In questo quadro, il ruolo di grandi istituzioni finanziarie internazionali, come la banca d’investimento francese Natixis — uno dei principali attori europei nell’asset management e nell’investment banking — rappresenta il contesto naturale entro cui operazioni di questa portata si sviluppano. La presenza, diretta o indiretta, di tali player nelle grandi partite industriali evidenzia come Colacem sia ormai un asset osservato anche dai circuiti della finanza globale.
Ed è proprio qui che la scelta dei Colaiacovo assume un significato ancora più forte: mantenere il baricentro decisionale a Gubbio, dentro una governance familiare che ha costruito nel tempo un gruppo solido, profittevole e radicato nel territorio. Non va dimenticato, infatti, che Colacem è il terzo produttore di cemento in Italia e una realtà industriale con presenza internazionale e numeri rilevanti .
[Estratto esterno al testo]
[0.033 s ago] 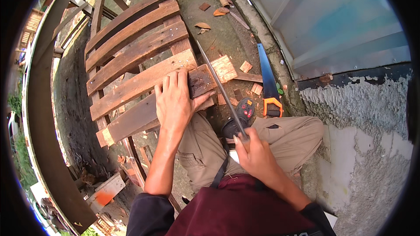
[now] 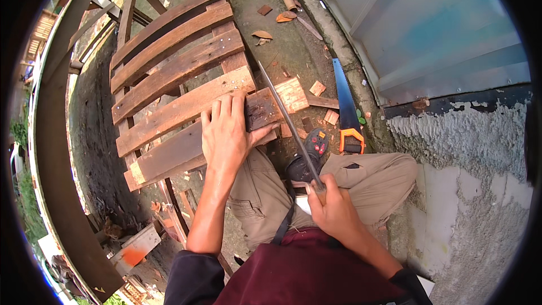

Le indiscrezioni più recenti indicano che Carlo e Ubaldo avrebbero reperito in tempi rapidi le risorse necessarie (45omilioni)per pareggiare l’offerta di mercato e rilevare la quota, portando la loro partecipazione complessiva al 75% . Un segnale chiaro di forza finanziaria, ma anche di coerenza strategica.
In definitiva, al di là delle cifre — pur imponenti — la vicenda sembra raccontare qualcosa di più profondo:la capacità di una grande impresa familiare italiana di resistere alle dinamiche della finanza globale quando queste rischiano di snaturarne la visione.
Carlo Colaiacovo, affiancato da Ubaldo, confermerebbe così una leadership fondata su continuità, indipendenza e responsabilità industriale. Una scelta che, in un’epoca dominata da operazioni speculative e passaggi di proprietà rapidi, appare come un segnale di stabilità e di fiducia nel lungo periodo.
Resta ora da attendere l’ufficialità. Ma se i rumors troveranno conferma, la partita di Colacem potrà essere letta non solo come la conclusione di una lunga vicenda familiare, bensì come un caso emblematico di equilibrio tra finanza e industria, con la seconda che — almeno per ora — continua a dettare la linea.